十三振目 日本刀三人説のこと

 日本刀について「斬ると脂がまいて三人で斬れなくなってしまうでしょ?」などと言われる事が時々あって……。

 なんと言いましょうか、はい。

 日本刀を実際に持った事があれば、直ぐ誤解分かる程度の事なのですね。

 そもそも――「その程度しか使用できない武器が千年近くも製造されるはずもない」という事で、全ては歴史が証明しているわけです。

 これで終了するのもつまらないので、もう少し追加。


 勘違いの原因は、きっと日本刀を包丁剃刀と勘違いしているからでしょうか。

 庖丁や剃刀は対象に押し当てた後に引いて切りますが、刀は対象にぶつけるようにして断ちながら斬ります(もちろん引けば威力は高いですが)。

 重量1kgある鉄の棒で殴れば凄まじく痛い。下手すれば骨が折れ、肉が裂ける事だってあります。
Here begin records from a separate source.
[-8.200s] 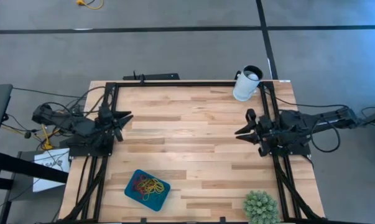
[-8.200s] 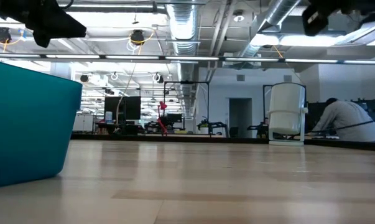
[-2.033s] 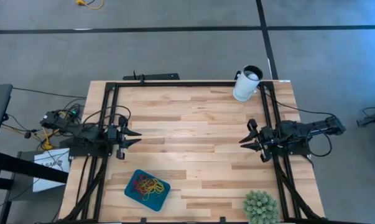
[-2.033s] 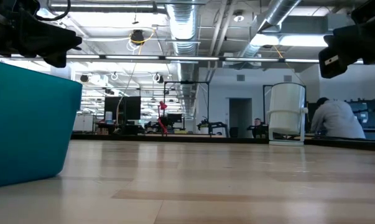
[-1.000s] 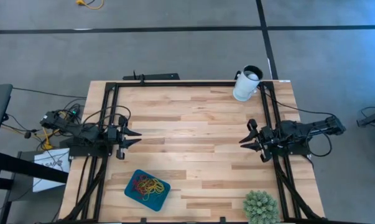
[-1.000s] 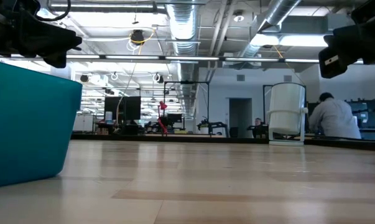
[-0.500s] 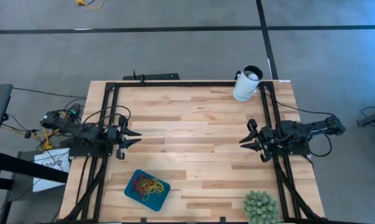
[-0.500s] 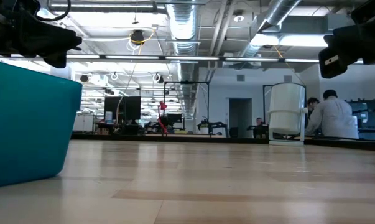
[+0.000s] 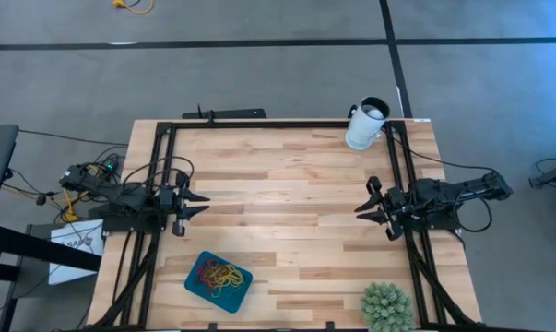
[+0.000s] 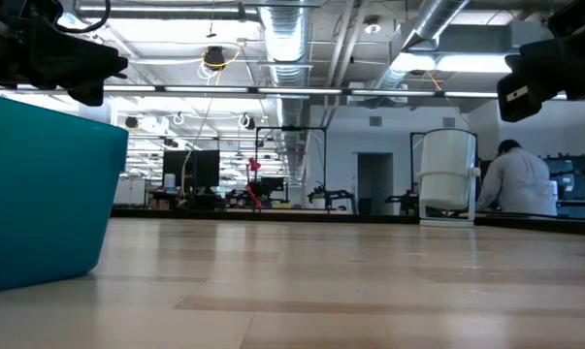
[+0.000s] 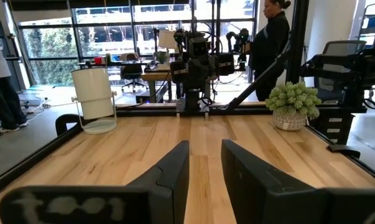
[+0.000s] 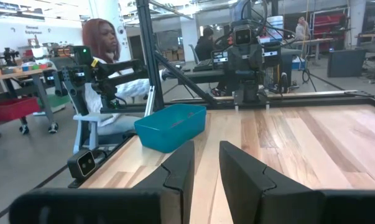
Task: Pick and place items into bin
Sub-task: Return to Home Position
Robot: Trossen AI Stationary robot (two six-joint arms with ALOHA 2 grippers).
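Observation:
The teal-blue bin [image 9: 218,281] stands on the table near its near-left edge, and it also shows in the low view [image 10: 40,194] and the right wrist view [image 12: 171,127]. A heap of red, yellow and green rubber-band loops [image 9: 218,274] lies inside it. I see no loops on the bare wood. My left gripper [image 9: 204,204] hovers open at the table's left side, beyond the bin and pointing toward the centre [image 11: 204,155]. My right gripper [image 9: 360,207] hovers open at the right side, facing it [image 12: 207,155]. Neither is over the bin.
A white cylindrical cup [image 9: 367,124] stands at the far right edge, and a spiky green plant [image 9: 386,307] at the near right corner. Black frame rails [image 9: 259,124] run along the table's far, left and right edges. People stand in the room beyond the table.

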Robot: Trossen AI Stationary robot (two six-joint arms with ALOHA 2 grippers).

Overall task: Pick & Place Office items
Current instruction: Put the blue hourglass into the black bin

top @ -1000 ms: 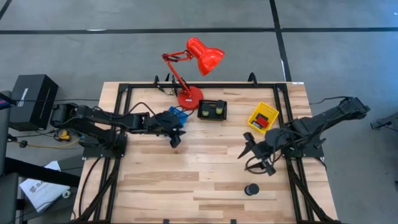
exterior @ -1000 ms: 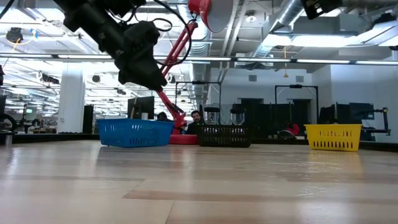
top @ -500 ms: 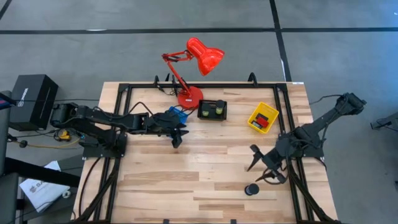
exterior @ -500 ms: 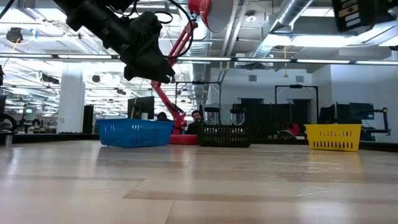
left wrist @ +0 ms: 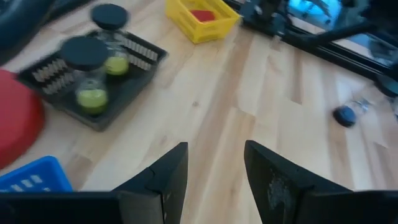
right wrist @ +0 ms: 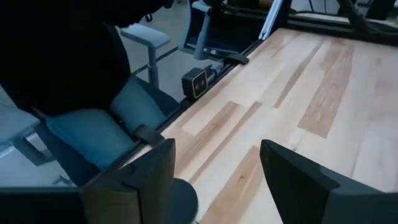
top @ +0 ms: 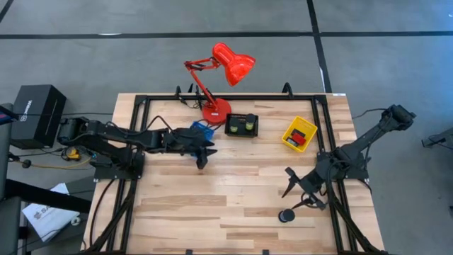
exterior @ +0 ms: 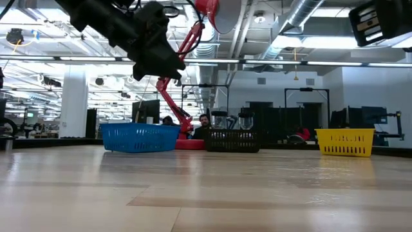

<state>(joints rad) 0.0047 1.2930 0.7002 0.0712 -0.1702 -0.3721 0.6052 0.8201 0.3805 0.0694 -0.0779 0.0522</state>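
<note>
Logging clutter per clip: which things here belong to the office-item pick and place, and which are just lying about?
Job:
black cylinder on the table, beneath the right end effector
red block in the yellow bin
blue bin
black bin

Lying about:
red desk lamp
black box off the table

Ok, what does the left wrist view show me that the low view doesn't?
Only the left wrist view: what the bins hold, namely two black-lidded jars in the black bin and a red block in the yellow bin. It also shows a small dark object lying on the table, and the left hand open. Only the low view: the lamp rising overhead, and the room behind. Both: the blue bin, black bin, yellow bin and the lamp's red base.
</note>
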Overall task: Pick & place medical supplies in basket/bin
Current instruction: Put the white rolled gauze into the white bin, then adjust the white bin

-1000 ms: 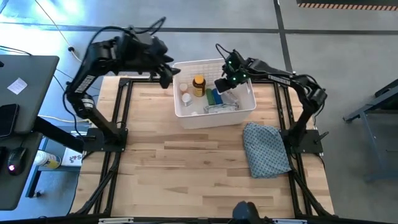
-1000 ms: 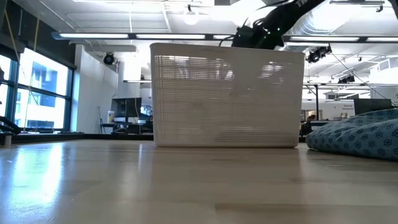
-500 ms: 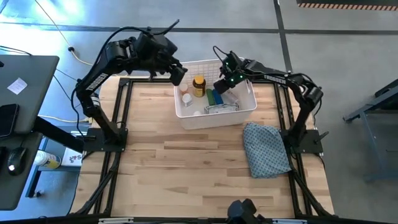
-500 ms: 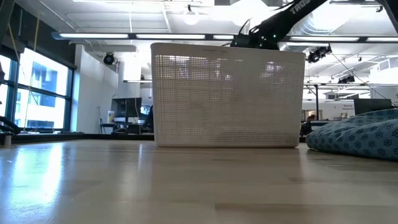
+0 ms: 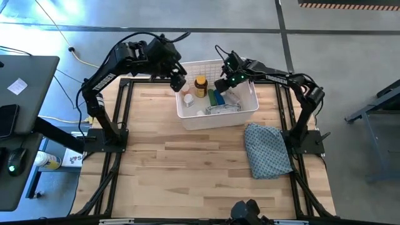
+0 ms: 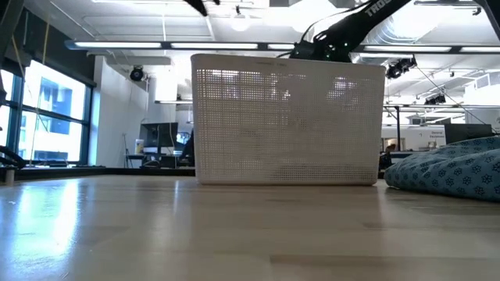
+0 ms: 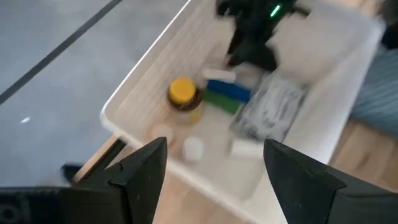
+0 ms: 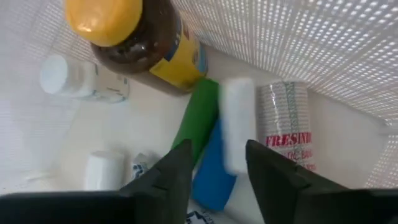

その丸棒を、より振りやすいよう板状とし刃をつけたのが剣(日本刀以外の全ての刃物)と思って下さい。

 打撃力の全てが刃という狭い部分に集中するため、対象に食い込み、引き裂き斬っていくわけです。

 で、日本刀の場合は反りがあるので打点が小さくなり、その反りのおかげで次の打点が隣接箇所を連続しながら斬っていくわけです。表現としては、やっぱり「ぶった斬る」がぴったりでしょうか。

 こうした運用に対し、厚さ数ミクロンの脂が刃に付着したからと斬れなくなるか? 答え「ならない」です。


 刃の部分が非常に鋭いのであれば、斬った瞬間に刃が潰れるなどして斬れなくなるのでは? そう思うかも知れませんが、日本刀の刃ってのは非常に頑丈です。

 具体的には……石に思い切りぶつけ刃がめくれた(涙)際の経験から。

 このめくれ上がった刃を直そうと、砥石で削ると砥石が削れました。コンクリートで削るとコンクリートが削れました。鉄ヤスリを使うとようやく削れましたが、微々たるものです。とんでもなく硬い!

 人体に当たった程度で刃が潰れるなんて、とてもとても。


 では、なぜこんな迷説が流布したかと言えば……第二次世界大戦に出征された方の追憶記が原因。そこに三人程度で斬れないといった一文があって……ただし、実際には斬れなかった事について具体的には書かれていないような分ですが……それが原因。

 色々突っ込み処満載な内容なのですが、なぜか日本刀に関する記述のみが広まっているというわけですね。

 日本刀と言えば「斬れる、鋭い」といったイメージが強い中で「三人しか斬れない」といった言葉はインパクトがあります。だから三人説という話をネットで見かけた人が、面白おかしく広めているのでしょうか。


 あとは、自分自身で刀傷をこしらえた時とか、もっと深手を負った人の刃を見るのですが、脂と思えるものは全く付着していない。さて、どうやったら斬れ味が落ちるほど脂が付着するのか。よっぽどメタボでないと無理なのか……。